The valid setting range is from –OSR / 2 to (OSR / 2) – 1, except for OSRs greater than 1024, where the phase calibration setting is limited to –512 to 511. If a value outside of –OSR / 2 and (OSR / 2) – 1 is programmed, the device internally clips the value to the nearest limit. For example, if the OSR setting is programmed to 128 and the PHASEn[9:0] bits are programmed to 0001100100b corresponding to 100 modulator clock cycles, the device sets the phase of the channel to 63 because that value is the upper limit of phase calibration for that OSR setting. Table 8-6 gives the range of phase calibration settings for various OSR settings.

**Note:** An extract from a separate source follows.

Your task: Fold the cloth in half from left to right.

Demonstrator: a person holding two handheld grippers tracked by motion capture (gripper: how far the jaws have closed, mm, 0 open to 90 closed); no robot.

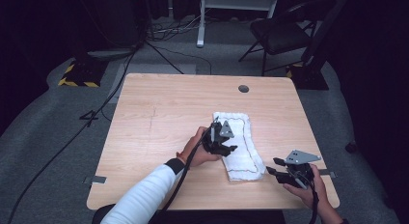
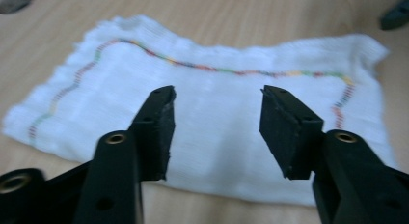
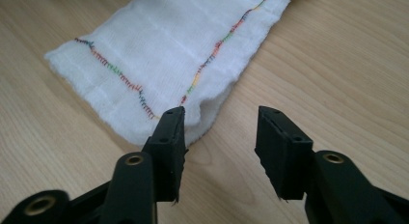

Table 8-6 Phase Calibration Setting Limits for Different OSR Settings
OSR SETTING PHASE OFFSET RANGE (tMOD) PHASEn[9:0] BITS RANGE
64 –32 to 31 11 1110 0000b to 00 0001 1111b
128 –64 to 63 11 1100 0000b to 00 0011 1111b
256 –128 to 127 11 1000 0000b to 00 0111 1111b
512 –256 to 255 11 0000 0000b to 00 1111 1111b
1024 –512 to 511 10 0000 0000b to 01 1111 1111b
2048 –512 to 511 10 0000 0000b to 01 1111 1111b
4096 –512 to 511 10 0000 0000b to 01 1111 1111b
8192 –512 to 511 10 0000 0000b to 01 1111 1111b
16384 –512 to 511 10 0000 0000b to 01 1111 1111b

Follow these steps to create a phase shift larger than half the sample period for OSRs less than 2048:

  • Create a phase shift corresponding to an integer number of sample periods by modifying the indices between channel data in software
  • Use the phase calibration function of the AMC131M03-Q1 to create the remaining fractional sample period phase shift
For example, to create a phase shift of 2.25 samples between channels 0 and 1, create a phase shift of two samples by aligning sample N in the channel 0 output data stream with sample N+2 in the channel 1 output data stream in the host software. Make the remaining 0.25 sample adjustment using the AMC131M03-Q1 phase calibration function.

The phase calibration settings of the channels affect the timing of the data-ready interrupt signal, DRDY. See the Data Ready (DRDY) section for more details regarding how phase calibration affects the DRDY signal.